Ms Butler couldn’t secure a paltry €12 million for a joint venture at Waterford Airport despite assuring us pre-2024 election that a new Minister for Transport would sort the project for us. Now, with Fianna Fáil minister Darragh O’Brien in that position, Waterford cannot get airport funding, or rail funding for the Wexford line. Waterford will be the only city not to have a twin rail track to Dublin.
We cannot get a cent for Port of Waterford, despite the port working at full capacity and having a business case with the Dept. of Transport for the past two years!
Ms Butler has also singularly failed to ensure that 24/7 cardiology, promised by the Taoiseach eight years ago outside UHW and by the Minister for Health last April, is in place. Vacuous statements about “the coming months” are inexcusable.
Ms Butler should have insisted that a vital, UHW Vertical Out Patients Department (now cancelled), on the stocks in 2022, was built under a Covid Derogation without planning permission, but instead accepted two modular tin prefabs and a tent outside the Emergency Department.
What other Model 4 hospital was decorated with a Médecins Sans Frontières tent outside its ED in freezing weather? Was there one in CUH, St Vincent’s in Dublin, or even the perpetually under siege Limerick UH?
The message to Waterford voters that we are not getting a fair crack of the whip is gaining traction. Insulting our historic city by allowing Dundalk rename its Institute of Technology as “Dundalk University College”, while the name Waterford was gleefully erased from WIT to form SETU, by political fiat from Simon Harris for the benefit of Carlow/Kilkenny/Wexford?
Greenlighting a new SETU engineering building and two new courses in Waterford, after 17 years waiting for investment, hardly cuts the mustard. The North Quays, SETU engineering block and UHW surgical hub are all from the last government.

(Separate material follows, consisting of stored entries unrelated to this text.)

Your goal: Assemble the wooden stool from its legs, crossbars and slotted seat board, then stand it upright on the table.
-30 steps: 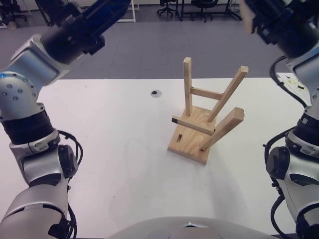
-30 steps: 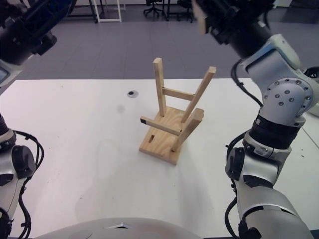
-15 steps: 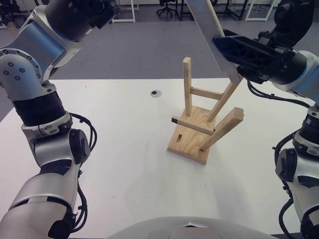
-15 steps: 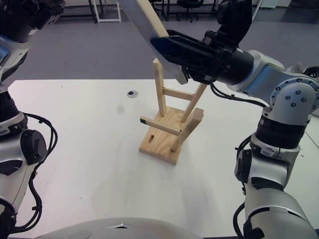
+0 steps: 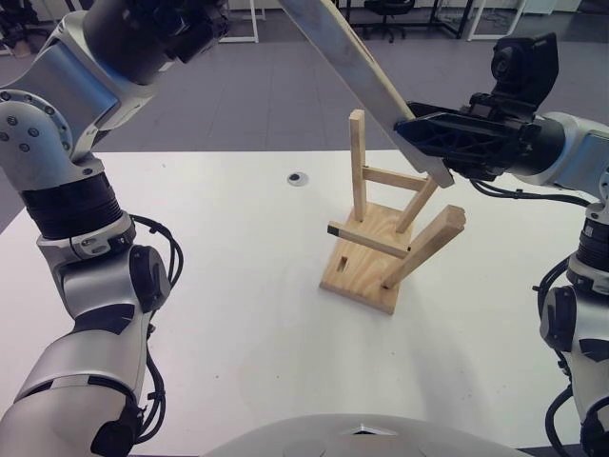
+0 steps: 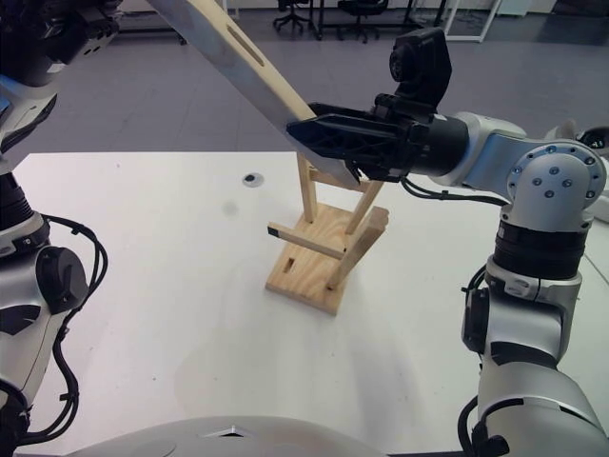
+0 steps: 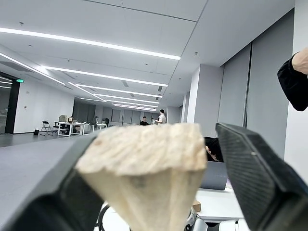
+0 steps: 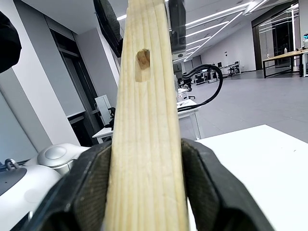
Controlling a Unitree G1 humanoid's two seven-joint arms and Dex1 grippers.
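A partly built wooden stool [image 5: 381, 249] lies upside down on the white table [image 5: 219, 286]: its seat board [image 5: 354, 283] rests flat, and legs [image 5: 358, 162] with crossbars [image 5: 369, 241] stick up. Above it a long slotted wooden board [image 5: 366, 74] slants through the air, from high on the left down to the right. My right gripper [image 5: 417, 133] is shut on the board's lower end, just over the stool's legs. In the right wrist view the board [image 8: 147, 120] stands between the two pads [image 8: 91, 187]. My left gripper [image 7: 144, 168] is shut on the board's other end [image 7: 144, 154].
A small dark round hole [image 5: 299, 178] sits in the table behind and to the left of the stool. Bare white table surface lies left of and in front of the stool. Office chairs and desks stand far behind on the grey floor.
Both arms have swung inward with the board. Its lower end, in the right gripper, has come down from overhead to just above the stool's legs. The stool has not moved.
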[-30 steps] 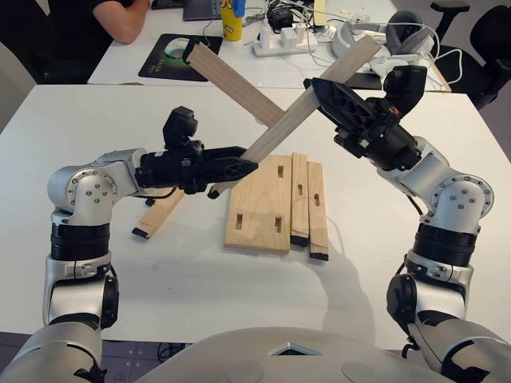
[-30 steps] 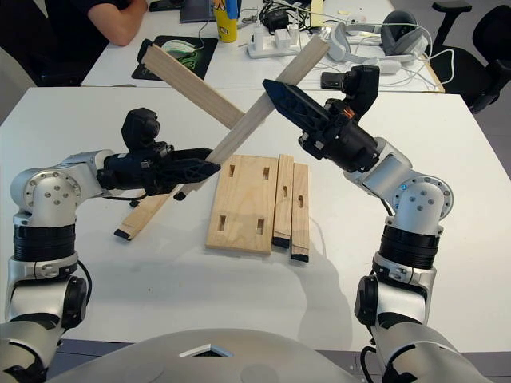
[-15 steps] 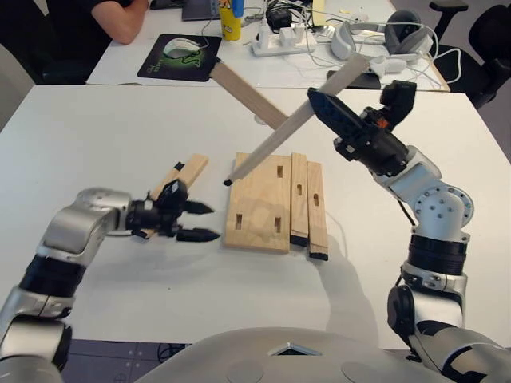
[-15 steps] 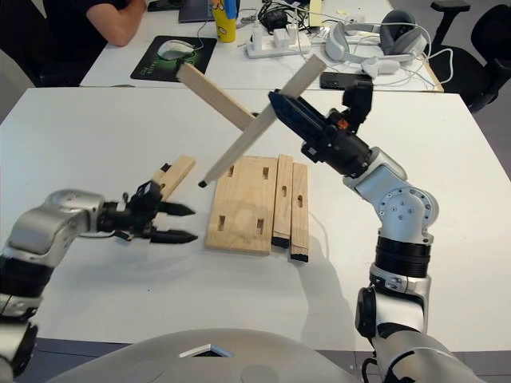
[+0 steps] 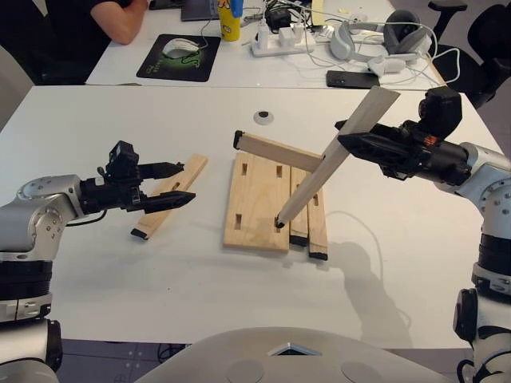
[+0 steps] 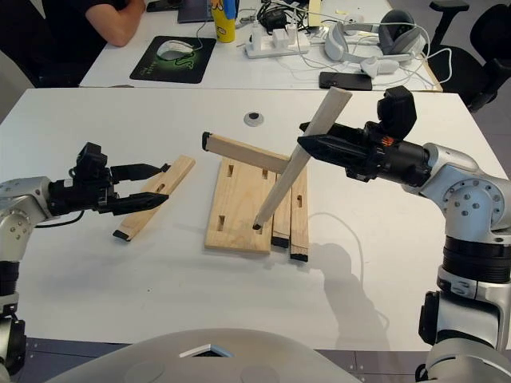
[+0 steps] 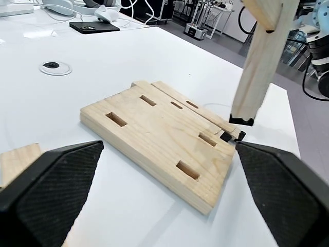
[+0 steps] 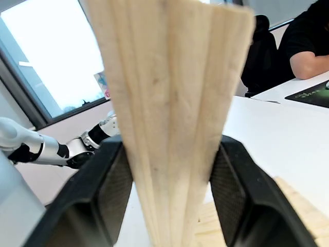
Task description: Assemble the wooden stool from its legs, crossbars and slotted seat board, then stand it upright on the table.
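**Gripping the joined leg above the seat, left tool spread over a loose leg**

The white worktop (image 5: 96, 271) carries all the stool parts. The slotted seat (image 5: 254, 203) lies flat near its middle, long side pointing away from the robot. Over it slants a leg (image 5: 307, 187), raised at the far right end. Its black-capped lower end sits at the seat's near right edge; whether it touches the wood cannot be told. A bar (image 5: 271, 149) juts from the leg's middle toward the left, off the worktop, so the two pieces are joined. A loose leg (image 5: 152, 224) lies flat to the left of the seat, well apart from it. Two slats (image 5: 318, 231) lie side by side against the seat's right edge.

The right tool (image 5: 343, 144) is clamped on the upper half of the slanting leg. Its fingers (image 8: 110, 190) press the wood from both sides and carry the whole joined piece.

The left tool (image 5: 177, 183) is spread wide and grips nothing. Its fingers (image 7: 46, 190) point toward the seat, one either side of the loose leg's far half, seen from above.
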Action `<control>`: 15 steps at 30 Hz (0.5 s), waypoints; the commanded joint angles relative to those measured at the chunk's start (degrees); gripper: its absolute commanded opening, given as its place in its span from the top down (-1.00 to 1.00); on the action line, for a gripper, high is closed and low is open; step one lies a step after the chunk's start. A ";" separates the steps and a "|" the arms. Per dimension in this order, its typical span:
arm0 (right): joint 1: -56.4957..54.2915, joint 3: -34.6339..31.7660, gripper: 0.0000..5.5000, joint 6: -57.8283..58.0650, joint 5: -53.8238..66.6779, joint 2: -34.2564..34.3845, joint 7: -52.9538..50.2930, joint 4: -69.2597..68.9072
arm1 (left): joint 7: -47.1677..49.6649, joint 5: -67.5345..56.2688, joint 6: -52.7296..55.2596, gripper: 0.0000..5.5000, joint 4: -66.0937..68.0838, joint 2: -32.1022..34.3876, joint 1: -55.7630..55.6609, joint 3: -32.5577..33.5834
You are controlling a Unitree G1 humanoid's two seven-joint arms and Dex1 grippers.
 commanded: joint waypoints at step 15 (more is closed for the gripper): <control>3.61 6.21 0.26 -13.87 -12.01 2.71 5.71 -0.23 | -0.45 0.47 1.15 -0.73 2.46 -0.88 -3.98 -1.94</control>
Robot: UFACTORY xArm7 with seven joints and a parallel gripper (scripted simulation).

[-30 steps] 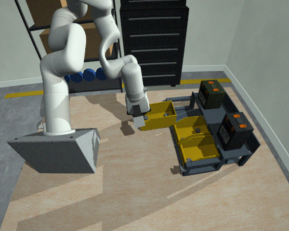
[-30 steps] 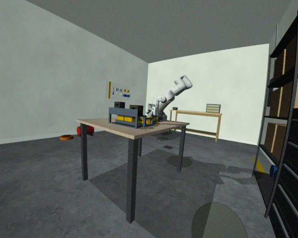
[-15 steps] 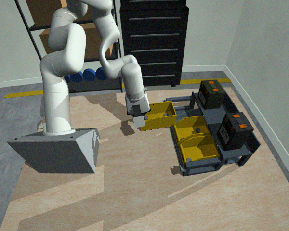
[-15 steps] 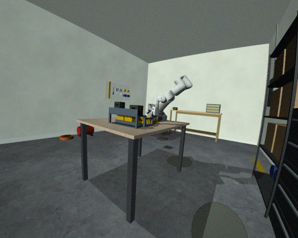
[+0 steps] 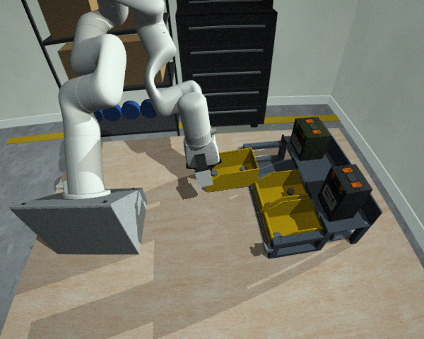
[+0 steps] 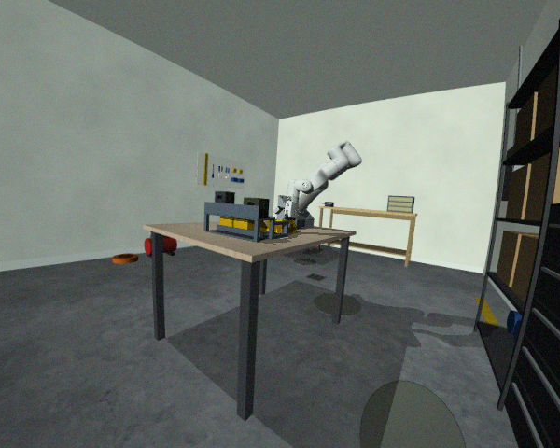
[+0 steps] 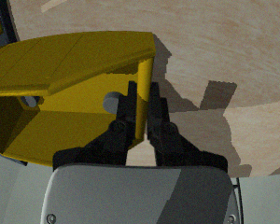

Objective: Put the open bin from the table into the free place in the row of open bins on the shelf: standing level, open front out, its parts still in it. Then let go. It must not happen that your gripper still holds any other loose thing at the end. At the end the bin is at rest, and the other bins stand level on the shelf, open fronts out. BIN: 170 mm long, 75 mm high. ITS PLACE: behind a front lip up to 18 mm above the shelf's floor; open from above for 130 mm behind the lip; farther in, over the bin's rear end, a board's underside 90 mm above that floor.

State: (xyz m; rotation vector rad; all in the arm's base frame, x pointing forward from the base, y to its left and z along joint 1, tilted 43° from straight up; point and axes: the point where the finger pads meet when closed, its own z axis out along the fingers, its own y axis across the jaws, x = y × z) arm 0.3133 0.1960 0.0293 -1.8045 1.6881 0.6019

The surgical hub was devised by senior civil servants without recourse to the HSE (they would have ruined it!).
Announcements of SETU projects being “progressed” to the planning rather than the construction phase, or not having any UHW projects at all at the planning stage, confirm the bias explicitly detailed in the SEEM report.
“The South East, despite marquee projects like the North Quays, has the lowest per capita investment at €1,738 - around €7,000 below the national average - reflecting a persistent pattern of regional underinvestment.”
Those figures have not been challenged or rebutted at any time by local Fianna Fáil or Fine Gael, because our politicians know that when they are explaining, or not, they are losing.
And by the way, local chatter already has it that Sinn Féin will never see two seats again in this constituency, such is the level of general political disaffection! A plague on all their houses?